WHAT YOU WILL DO
Consider the listing below. Extract exactly the lines from the line containing "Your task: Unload" to the line containing "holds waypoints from", both included.

Start of Block

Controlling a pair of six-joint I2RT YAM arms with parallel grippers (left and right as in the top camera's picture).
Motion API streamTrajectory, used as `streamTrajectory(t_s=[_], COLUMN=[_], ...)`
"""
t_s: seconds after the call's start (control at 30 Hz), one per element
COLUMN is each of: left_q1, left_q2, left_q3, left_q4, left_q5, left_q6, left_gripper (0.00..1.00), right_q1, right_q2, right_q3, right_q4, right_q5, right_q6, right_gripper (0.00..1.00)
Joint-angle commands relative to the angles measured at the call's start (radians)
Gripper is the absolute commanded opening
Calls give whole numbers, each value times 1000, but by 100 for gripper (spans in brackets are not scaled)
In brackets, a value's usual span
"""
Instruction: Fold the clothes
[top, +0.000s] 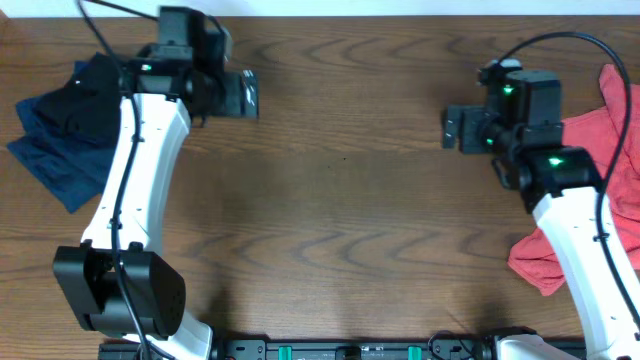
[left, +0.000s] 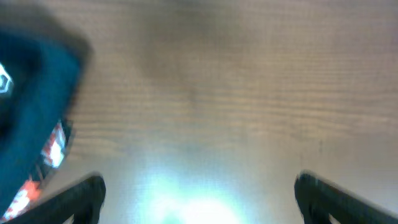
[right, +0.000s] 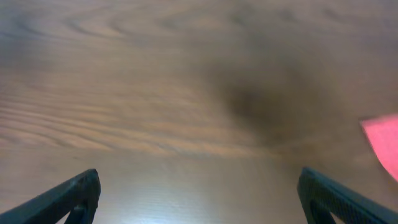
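Left pincer (top: 243, 95) gaped empty, navy pile (top: 55, 135) off to its left | right pincer (top: 452, 128) gaped empty, red cloth (top: 590, 190) off to its right | we judged: pinch one garment's edge, drag it onto counter (top: 340, 210) between pincers, flatten first.

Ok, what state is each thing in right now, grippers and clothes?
Left gripper: open, holding nothing.
Right gripper: open, holding nothing.
Navy garment: crumpled, unfolded, at the left edge.
Black garment: bunched up on the navy one, unfolded.
Pinkish-red garment: crumpled, unfolded, at the right edge.
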Motion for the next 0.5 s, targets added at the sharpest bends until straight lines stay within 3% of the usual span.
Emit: streamTrajectory(t_s=[0.0, 0.17, 0.37, 0.4, 0.47], left_q1=[12, 12, 2, -3, -6], left_q2=[-53, -232, -709, -797, -929], left_q3=[7, -67, -434, -507, -607], left_q4=[-115, -162, 153, 224, 314], left_q5=[-60, -60, -59, -56, -56], left_q6=[-50, -35, -59, -59, -59], left_gripper=[98, 98, 98, 98, 98], right_q1=[-58, -71, -29, -24, -25], right_q2=[-42, -192, -558, -623, -749], right_q3=[23, 16, -148, -189, -266], right_q4=[-76, -195, -122, -97, -59], right_q5=[0, 40, 125, 142, 157], right_q6=[1, -15, 8, 13, 13], right_gripper=[99, 99, 91, 99, 99])
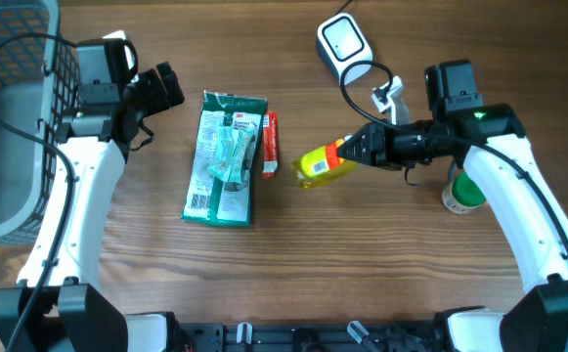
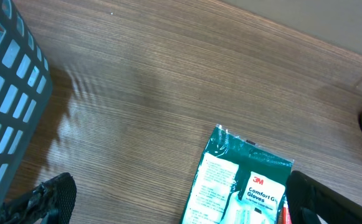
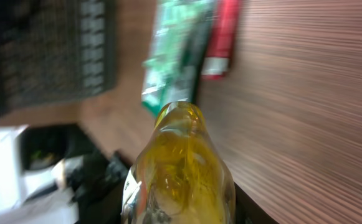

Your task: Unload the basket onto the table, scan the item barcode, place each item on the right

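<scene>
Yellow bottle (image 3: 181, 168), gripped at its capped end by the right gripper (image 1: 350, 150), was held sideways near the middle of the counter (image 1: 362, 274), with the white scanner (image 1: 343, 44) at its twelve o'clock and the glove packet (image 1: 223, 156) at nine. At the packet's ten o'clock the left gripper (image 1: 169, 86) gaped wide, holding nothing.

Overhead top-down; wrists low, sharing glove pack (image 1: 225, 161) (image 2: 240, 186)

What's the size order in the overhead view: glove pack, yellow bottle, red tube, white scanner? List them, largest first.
1. Glove pack.
2. White scanner and yellow bottle look alike; the bottle's end is hidden between the right fingers, so they go unranked.
3. Red tube, the smallest.
</scene>
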`<move>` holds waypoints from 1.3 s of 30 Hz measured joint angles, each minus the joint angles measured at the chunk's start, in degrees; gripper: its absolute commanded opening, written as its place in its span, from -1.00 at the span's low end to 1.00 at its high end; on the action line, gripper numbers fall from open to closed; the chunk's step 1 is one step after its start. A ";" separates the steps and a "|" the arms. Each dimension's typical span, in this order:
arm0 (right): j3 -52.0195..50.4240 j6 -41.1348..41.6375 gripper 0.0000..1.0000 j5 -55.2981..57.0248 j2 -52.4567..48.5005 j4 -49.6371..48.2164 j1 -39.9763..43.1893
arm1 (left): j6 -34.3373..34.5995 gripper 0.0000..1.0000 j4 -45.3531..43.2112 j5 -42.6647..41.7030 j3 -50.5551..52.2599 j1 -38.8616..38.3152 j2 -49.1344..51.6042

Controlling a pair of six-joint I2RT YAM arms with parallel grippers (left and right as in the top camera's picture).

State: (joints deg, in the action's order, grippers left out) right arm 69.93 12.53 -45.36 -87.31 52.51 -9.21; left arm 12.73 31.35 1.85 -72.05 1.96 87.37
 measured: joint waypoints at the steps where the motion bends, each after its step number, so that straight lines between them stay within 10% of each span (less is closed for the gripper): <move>1: 0.00 1.57 -0.35 3.17 0.00 0.11 -0.13 | -0.02 1.00 -0.02 0.00 0.00 0.00 0.00; 12: 33.75 5.03 -0.46 30.16 -1.05 21.75 -0.31 | 0.00 1.00 -0.04 0.02 0.00 0.00 0.00; 18: 41.46 1.62 -0.49 42.42 -4.85 17.16 -0.44 | -0.02 1.00 0.00 0.00 0.00 0.00 0.00; 28: 41.40 -5.07 -0.50 77.61 -22.36 -6.16 -17.27 | -0.02 1.00 -0.02 0.02 0.00 0.00 0.00; 39: 41.09 -50.07 -0.49 114.14 -48.61 -54.38 -25.79 | 0.00 1.00 0.00 0.00 0.00 0.00 0.00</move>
State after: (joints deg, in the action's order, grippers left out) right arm 111.02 -37.54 68.77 -135.92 -1.87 -35.00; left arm 12.73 31.35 1.85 -72.05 1.96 87.37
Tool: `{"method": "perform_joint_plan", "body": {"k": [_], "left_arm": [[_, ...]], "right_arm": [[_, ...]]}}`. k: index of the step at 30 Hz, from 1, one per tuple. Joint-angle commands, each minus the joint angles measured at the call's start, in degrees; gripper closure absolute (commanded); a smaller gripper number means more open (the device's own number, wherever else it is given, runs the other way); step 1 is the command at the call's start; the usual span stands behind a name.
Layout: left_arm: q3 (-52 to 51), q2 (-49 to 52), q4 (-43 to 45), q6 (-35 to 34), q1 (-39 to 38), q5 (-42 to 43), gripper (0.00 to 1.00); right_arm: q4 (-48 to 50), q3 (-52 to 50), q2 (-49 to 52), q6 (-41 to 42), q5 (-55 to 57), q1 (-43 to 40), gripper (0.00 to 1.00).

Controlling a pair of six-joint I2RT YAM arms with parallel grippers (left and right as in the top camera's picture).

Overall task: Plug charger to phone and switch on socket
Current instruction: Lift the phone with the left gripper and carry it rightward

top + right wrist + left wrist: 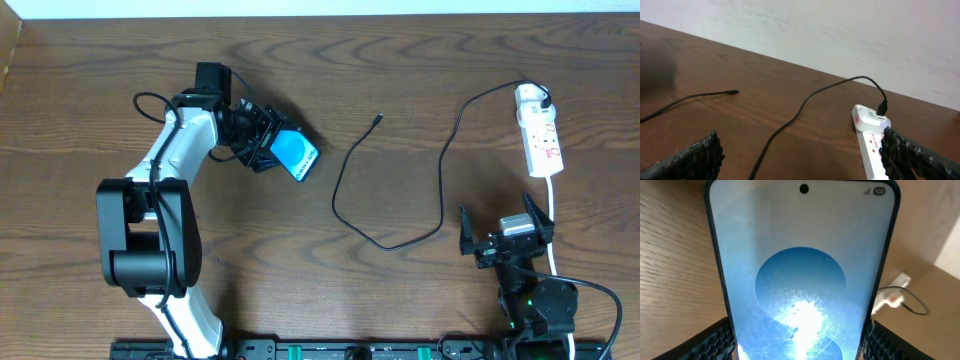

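My left gripper [268,146] is shut on the phone [296,155], a black-framed phone with a cyan-blue screen, at the table's upper left. In the left wrist view the phone [802,275] fills the frame between the two finger pads. The black charger cable [400,235] loops across the middle of the table; its small free plug [377,119] lies to the right of the phone and its other end is plugged into the white socket strip [540,140] at the right. My right gripper [505,235] is open and empty, below the socket. The right wrist view shows the socket [875,142] and cable [790,120].
The socket's white cord [553,225] runs down past the right arm. The wooden table [80,110] has its far edge along the top of the overhead view, with a pale wall [840,35] behind it.
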Motion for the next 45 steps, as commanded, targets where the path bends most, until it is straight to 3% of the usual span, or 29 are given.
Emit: {"method": "perform_joint_plan", "body": {"k": [1, 14, 33, 45], "left_arm": [[1.7, -1.6, 1.4, -5.8, 0.3, 6.5, 0.30], [1.7, -1.6, 6.2, -15.6, 0.3, 18.1, 0.31], [1.7, -1.6, 6.5, -33.6, 0.3, 30.1, 0.34], [1.7, -1.6, 6.5, -38.0, 0.3, 33.6, 0.34]], "right_arm": [[-0.2, -0.1, -0.3, 0.5, -0.3, 0.4, 0.01], [-0.2, -0.1, -0.3, 0.5, -0.3, 0.4, 0.01], [-0.2, -0.1, -0.3, 0.5, -0.3, 0.4, 0.01], [-0.2, -0.1, -0.3, 0.5, -0.3, 0.4, 0.01]]}}
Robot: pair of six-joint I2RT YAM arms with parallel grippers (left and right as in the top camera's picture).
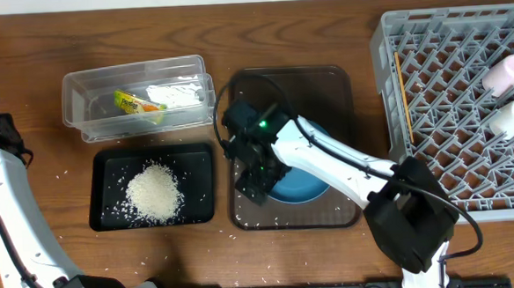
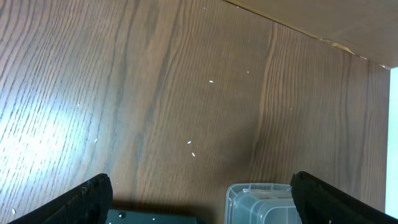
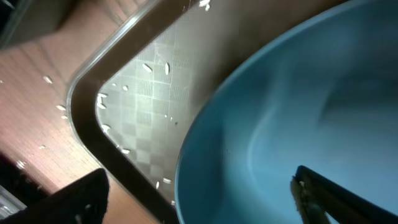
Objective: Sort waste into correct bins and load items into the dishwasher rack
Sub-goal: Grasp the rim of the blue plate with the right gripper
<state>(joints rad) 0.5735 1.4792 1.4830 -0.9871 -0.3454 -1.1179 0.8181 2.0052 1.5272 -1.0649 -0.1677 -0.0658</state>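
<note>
Here, rim of blue bowl between spread right fingers, one inside.

A brown serving tray rests on the wooden table.

The rice is white on a black tray; the bowl is blue, the checkered tray brown, the lattice rack grey.

Wood table before me carried four containers.
Clear tub sat beyond black tray on my left, brown tray sat mid-table, grey rack at my right; stray rice grains dotted the wood.
</note>
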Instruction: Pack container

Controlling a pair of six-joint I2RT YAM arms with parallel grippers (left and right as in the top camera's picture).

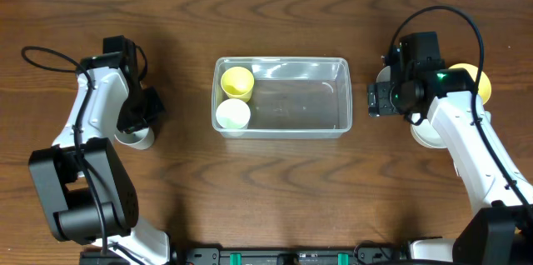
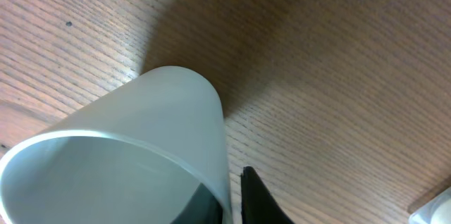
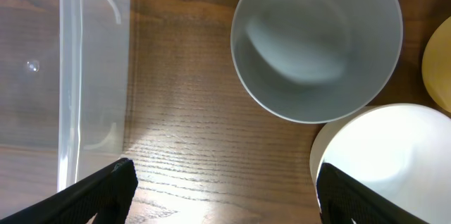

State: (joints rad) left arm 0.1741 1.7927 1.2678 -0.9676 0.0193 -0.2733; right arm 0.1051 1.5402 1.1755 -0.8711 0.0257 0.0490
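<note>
The container (image 1: 304, 102) sits at the centre of the table (image 1: 275, 190), between the two arms. A yellow cup (image 1: 237, 82) and a white cup (image 1: 233, 115) stand side by side in its left end. The left gripper (image 1: 138, 123) is clamped on the wall of a second white cup (image 2: 141, 132), left of the container; the inner finger appears only as a dark shape through the wall. The right gripper (image 3: 225, 196) hangs with its jaws wide apart over the wood between the container's end wall and a pale cup (image 3: 317, 44), a white bowl (image 3: 394, 160) and a yellow bowl (image 3: 442, 62).
</note>
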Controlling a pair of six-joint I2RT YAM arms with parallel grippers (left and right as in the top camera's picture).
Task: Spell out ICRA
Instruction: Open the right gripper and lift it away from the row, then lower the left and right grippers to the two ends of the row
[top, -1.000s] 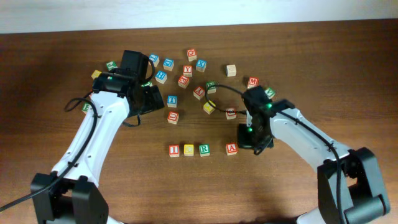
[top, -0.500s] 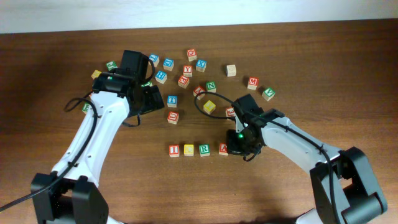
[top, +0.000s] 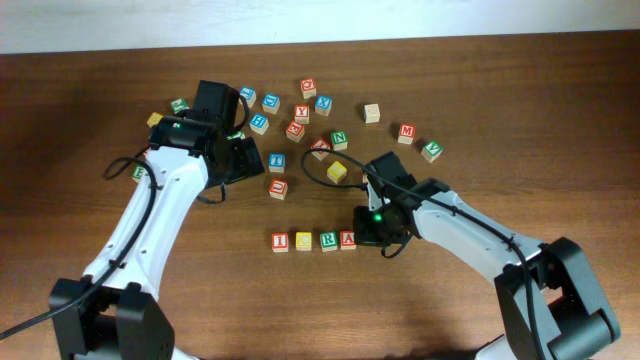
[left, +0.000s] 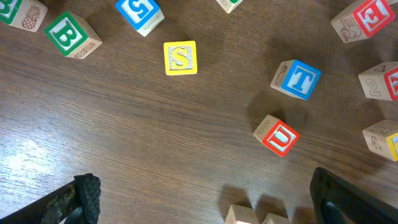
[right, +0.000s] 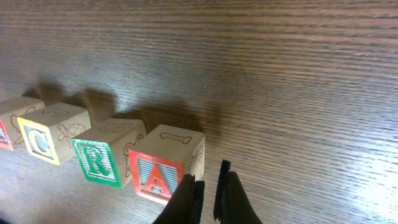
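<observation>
Four blocks stand in a row near the table's front: red I, yellow C, green R and red A. The right wrist view shows the C, the R and the A side by side, the A touching the R. My right gripper is shut and empty, and its fingers rest against the A block's right side. My left gripper is open and empty above bare wood, away from the row.
Several loose letter blocks lie scattered behind the row, among them a blue T, a red U, a yellow block and a red M. The left wrist view shows a yellow S and a green B.
My right gripper has moved left and pushed the A block left until it sits against the R. The left arm has not moved.
</observation>
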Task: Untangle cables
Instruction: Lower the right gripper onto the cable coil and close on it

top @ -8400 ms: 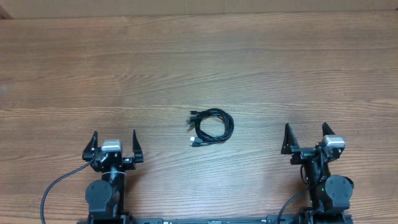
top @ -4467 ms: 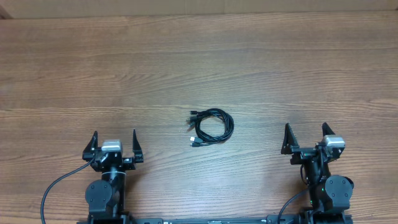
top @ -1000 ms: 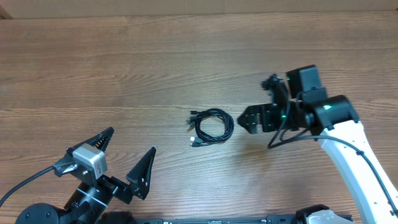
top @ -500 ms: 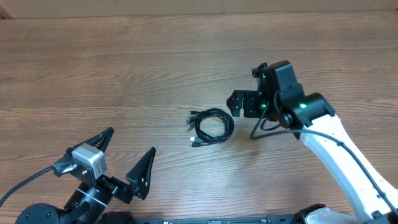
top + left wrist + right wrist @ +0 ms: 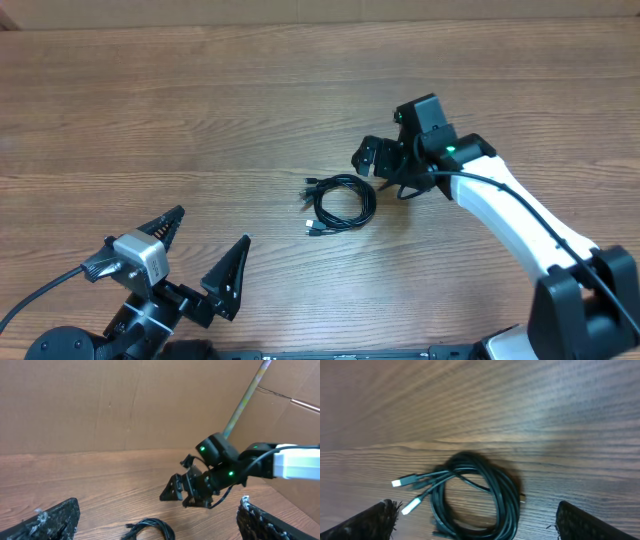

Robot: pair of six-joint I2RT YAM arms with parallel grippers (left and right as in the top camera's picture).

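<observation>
The right tool (image 5: 370, 160) hovers with its fingers spread wide and nothing between them. The cables (image 5: 338, 203) lie on the desk (image 5: 200, 100) just below and ahead of it, in 1 tight coil. The left tool (image 5: 214, 225), equally wide and empty, has the coil well ahead and off to its right.

A good grasp probably means lowering onto the coil's near rim and pinching 1 or 2 strands, not the whole bundle. That leaves the plug ends on the far side free for the left tool.

How many cords there are, and where they cross, is unreadable. The right wrist view shows 2 pale plug ends, and its fingers (image 5: 370, 525) appear only as blurred corners. The left wrist view catches just the coil's top.
</observation>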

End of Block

WRITTEN SOLUTION
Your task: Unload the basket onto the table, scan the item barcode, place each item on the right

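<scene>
Yellow bottle (image 3: 181, 168), gripped at its capped end by the right gripper (image 1: 350, 150), was held sideways near the middle of the counter (image 1: 362, 274), with the white scanner (image 1: 343, 44) at its twelve o'clock and the glove packet (image 1: 223, 156) at nine. At the packet's ten o'clock the left gripper (image 1: 169, 86) gaped wide, holding nothing.

Overhead top-down; wrists low, sharing glove pack (image 1: 225, 161) (image 2: 240, 186)

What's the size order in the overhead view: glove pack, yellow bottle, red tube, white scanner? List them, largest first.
1. Glove pack.
2. White scanner and yellow bottle look alike; the bottle's end is hidden between the right fingers, so they go unranked.
3. Red tube, the smallest.
</scene>
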`<move>` holds waypoints from 1.3 s of 30 Hz measured joint angles, each minus the joint angles measured at the chunk's start, in degrees; gripper: its absolute commanded opening, written as its place in its span, from -1.00 at the span's low end to 1.00 at its high end; on the action line, gripper numbers fall from open to closed; the chunk's step 1 is one step after its start. A ";" separates the steps and a "|" the arms. Each dimension's typical span, in this order:

No additional response is required.